Avcı Architects kurucusu ve ÇEDBİK (Çevre Dostu Yeşil Binalar Derneği) Yönetim Kurulu Başkan Yardımcısı Mimar Selçuk Avcı, dünya Meteoroloji Ajansı’nın verilerine göre, atmosferdeki karbondioksit oranının endişe verici bir eşiği geçtiğini ve insanlık tarihinde kaydedilen en yüksek seviyeye ulaştığı şu günlerde binaların ve yerleşimlerin karbon salınımının %40’ından sorumlu olduğunu dile getirdi. Avcı, küresel ısınmayla mücadelede mimarlara, mühendislere, şehir plancılarına ve en önemlisi de yönetmelikleri belirleyen devlet yetkililerine büyük sorumluluklar düştüğünü vurguladı.

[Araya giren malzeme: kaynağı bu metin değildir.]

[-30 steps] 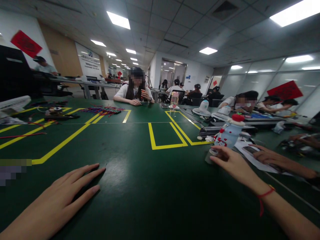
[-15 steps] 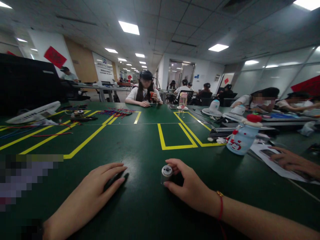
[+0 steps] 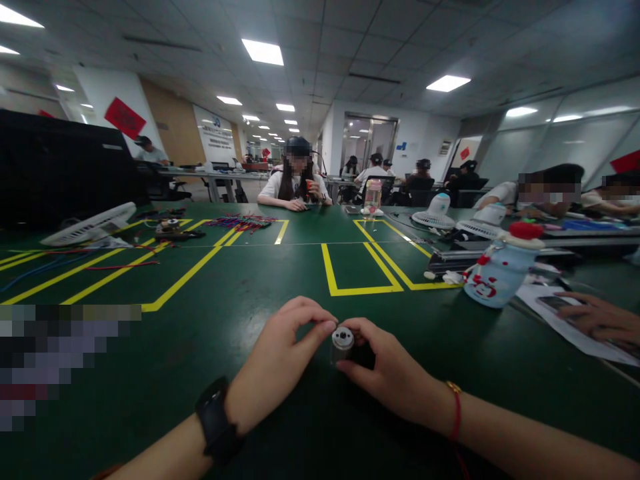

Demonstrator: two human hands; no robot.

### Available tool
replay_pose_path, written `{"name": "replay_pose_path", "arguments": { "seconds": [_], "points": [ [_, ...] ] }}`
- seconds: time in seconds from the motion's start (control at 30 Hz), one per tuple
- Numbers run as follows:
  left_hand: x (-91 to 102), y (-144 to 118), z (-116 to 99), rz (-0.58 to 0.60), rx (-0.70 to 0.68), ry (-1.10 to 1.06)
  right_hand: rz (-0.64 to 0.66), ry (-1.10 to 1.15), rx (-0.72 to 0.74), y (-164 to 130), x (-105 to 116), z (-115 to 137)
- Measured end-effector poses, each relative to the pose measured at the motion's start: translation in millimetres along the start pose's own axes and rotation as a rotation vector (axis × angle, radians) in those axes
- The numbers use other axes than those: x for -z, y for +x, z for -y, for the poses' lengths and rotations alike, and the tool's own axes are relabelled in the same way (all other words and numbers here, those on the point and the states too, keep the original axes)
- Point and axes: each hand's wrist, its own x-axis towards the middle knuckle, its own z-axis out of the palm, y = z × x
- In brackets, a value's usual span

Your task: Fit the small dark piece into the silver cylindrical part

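Observation:
A small silver metal cylinder (image 3: 342, 344) with a round cap stands on the green table (image 3: 280, 280) right in front of me. My right hand (image 3: 390, 373), with a red string at the wrist, wraps around its right side and grips it. My left hand (image 3: 280, 357), with a black watch on the wrist, has come in from the left; its thumb and forefinger touch the cylinder's top edge.
Yellow tape boxes (image 3: 360, 270) mark the table ahead. A pale blue bottle with a red cap (image 3: 500, 270) lies at the right beside another person's hand (image 3: 593, 317) on papers. Small fans (image 3: 90, 225) and coloured wires (image 3: 243, 222) lie farther back. A person (image 3: 297, 183) sits opposite.
My right hand carried the cylinder from beside the bottle to the table in front of me. My left hand lifted off the table and moved right onto the cylinder.

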Motion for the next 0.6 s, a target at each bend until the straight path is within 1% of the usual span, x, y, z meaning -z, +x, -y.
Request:
{"name": "replay_pose_path", "arguments": {
  "seconds": [0.1,0.2,0.3,0.4,0.5,0.57,0.6],
  "points": [
    [3.2,-9,12,0.075,0.052,0.054,-0.003,-0.001,-0.013,-2,3,-1],
    [-1.3,-16,26,0.162,0.049,0.185,-0.009,-0.015,-0.019,-4,4,-4],
    [-7.7,-19,34,0.196,0.024,0.260,-0.020,-0.063,-0.006,-6,1,-8],
    [-9.3,-18,33,0.208,0.033,0.248,0.014,-0.103,0.026,-7,-1,-11],
    [-0.8,-17,31,0.201,0.056,0.181,0.008,-0.119,0.009,-7,4,-12],
    [12.8,-21,36,0.184,0.082,0.160,-0.039,-0.160,-0.021,-10,17,-17],
    [22.0,-25,42,0.171,0.101,0.174,-0.074,-0.200,-0.042,-12,27,-21]
  ]
}}
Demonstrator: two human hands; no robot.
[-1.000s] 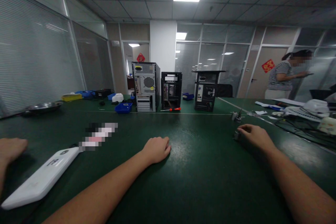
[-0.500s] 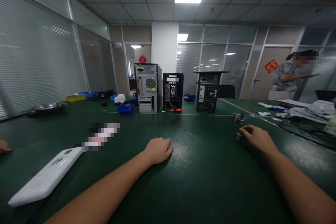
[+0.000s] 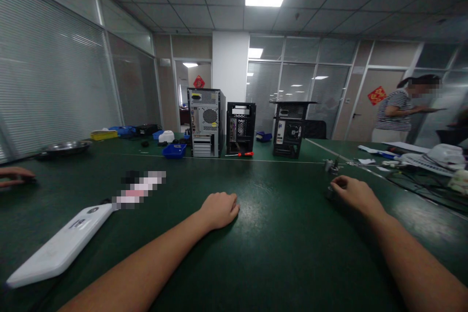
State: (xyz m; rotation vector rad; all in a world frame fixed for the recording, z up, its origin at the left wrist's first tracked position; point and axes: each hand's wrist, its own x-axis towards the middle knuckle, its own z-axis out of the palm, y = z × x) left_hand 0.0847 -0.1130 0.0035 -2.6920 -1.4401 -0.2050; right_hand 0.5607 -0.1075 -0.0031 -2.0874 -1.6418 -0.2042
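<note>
My left hand [image 3: 220, 210] rests on the green table [image 3: 256, 253] in a loose fist, its fingers curled under; nothing shows in it. Over on the right, the fingertips of my right hand [image 3: 356, 195] pinch a small metal cylinder [image 3: 329, 192] low at the tabletop. Part of that cylinder is blurred and dark, so its exact kind cannot be told. Just beyond it stand several other small metal parts [image 3: 332, 166], apart from my fingers.
Three computer cases, one grey [image 3: 205, 124] and two black, stand at the back with a red-handled screwdriver [image 3: 244, 154] and a blue tray [image 3: 174, 150]. A white device [image 3: 62, 246] lies left, near another person's hand [image 3: 16, 176]. Cables [image 3: 420, 185] lie right; a person [image 3: 393, 112] stands behind.
The other person's hand at the left edge has come further into view. My right hand stays at the small cylinder, which now looks darker. My left hand has not moved.
</note>
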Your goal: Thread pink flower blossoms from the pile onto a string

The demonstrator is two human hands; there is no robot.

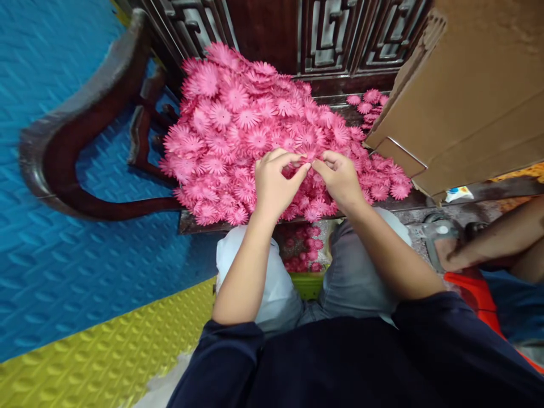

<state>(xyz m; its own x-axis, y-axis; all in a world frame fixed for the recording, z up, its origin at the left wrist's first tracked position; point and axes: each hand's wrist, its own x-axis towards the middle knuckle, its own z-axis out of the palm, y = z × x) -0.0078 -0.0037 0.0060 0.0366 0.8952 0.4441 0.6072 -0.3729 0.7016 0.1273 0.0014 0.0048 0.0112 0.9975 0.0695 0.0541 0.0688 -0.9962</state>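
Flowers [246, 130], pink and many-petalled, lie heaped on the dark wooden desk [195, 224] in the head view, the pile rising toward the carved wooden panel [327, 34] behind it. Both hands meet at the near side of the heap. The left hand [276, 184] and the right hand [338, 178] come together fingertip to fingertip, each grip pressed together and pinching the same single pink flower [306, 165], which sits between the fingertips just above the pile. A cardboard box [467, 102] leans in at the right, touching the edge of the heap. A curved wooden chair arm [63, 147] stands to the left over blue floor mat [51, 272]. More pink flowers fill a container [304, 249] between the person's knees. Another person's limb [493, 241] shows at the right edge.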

“Gayrimenkul yatırımlarında gelecekteki senaryoları da hesaba katılmalı…”
Bina ve yerleşimlerin çevreye olan etkilerinin salgıladıkları CO2 gazıyla sınırlı olmadığını, aynı zamanda su tüketiminin yaklaşık %12’sinden, atıkların %65’inden ve elektrik tüketiminin de %71’inden sorumlu olduklarını dile getiren Selçuk Avcı, Türkiye’de güncel yapı stoğunun önemli bir kısmını oluşturan gayrımenkul yatırımlarının günümüz şartları ile sınırlı kalmadan, gelecekteki senaryoları da hesaba katarak ve gelecek nesillerin ihtiyaçlarını da düşünerek yapılması gerektiğini belirtti. Avcı, şunları söyledi:
“Yapılarda sürdürülebilirlik üç ana eksende değerlendirilmeli: Etik, ekolojik ve ekonomik… Sürdürülebilir bir ürünün ortaya çıkması ilk andan itibaren bu üç faktörün sürece dahil edilmesine bağlı. Ekolojik eksenin ne olduğu ve bunu yönlendiren etkenlerin neler olduğu artık yaygın olarak biliniyor. Sürdürülebilirliğin ekonomik boyutunu hayal etmek de zor değil: bir yapıya biçilen ekonomik değer günün şartları ile sınırlı kalmadan gelecek senaryolarını da hesaba katar ve gelecek nesillerin ihtiyaçlarını da düşünerek yapılırsa sürdürülebilir olur. Dolayısı ile gayrimenkul yatırımlarının uzun soluklu yatırımlar olduğunu iyi anlamak gerekir.”
“Sürdürülebilirliğin ekonomik boyutunda tarihi yapılar örnek alınmalı…”
Selçuk Avcı bu noktada İstanbul’da işlevini yitirmeden yaşamını sürdüren tarihi yapılardan önemli dersler çıkarılması gerektiğini şöyle vurguluyor:
“Örneğin, günümüzde işlevlerini yitirmemiş pek çok tarihi yapı mevcut. Tarihi yapılar hayatları boyunca tadilatlardan geçerek bugüne kadar kullanılıyor ve muhtemelen daha yıllarca kullanılma potansiyeli taşıyorlar. Bu demektir ki, o zamanın yatırımcıları, mimarları ve inşaatçıları büyük ihtimalle dönemin daha uzun vadeli kalite anlayışına uygun olarak yaptıkları bu yapılar bugünün koşullarına da ayak uyduruyor. Bu kararların en önemlileri yapıların bir yandan estetiği, öte yandan da esneklikleri ile ilgili. Dolayısıyla sürdürülebilirliğin ekonomik boyutundan bahsederken sadece harcanan paranın miktarından bahsetmemek gerekiyor. “
“Yapılarda sürdürülebilirlik sadece geçici bir 'trend' değil, kaçınılmaz bir sonuç…”
Sürdürülebilirliğin etik boyutunun ise bir yapının kent yaşamına, sahiplerine ve kullanıcılarına yaşam döngüsü boyunca sağlayacağı sosyolojik ve psikolojik etkenler olduğunu ifade eden Mimar Selçuk Avcı, sürdürülebilirliğin birçok kişi tarafından güncel ve geçici bir moda ya da trend olarak algılanmasını tehlikeli bulduğunu söyledi. Avcı, “Sürdürülebilirliği geçici bir trend olarak algılayan mimar ve mühendisler olduğunu biliyoruz. Bu algı ne yazık ki işverenleri de yanlış yönlendiriyor. Sürdürülebilir düşünce tarzı tabii ki bir trend değil, kaçınılmaz bir sonuç. Bununla bu gün başa çıkamazsak yarın, artık çok geç olsa bile, mecburen başa çıkmamız gerekecek. Bu kitlesel eğitimimiz ve anlayışımızla ilgili bir şey.” dedi.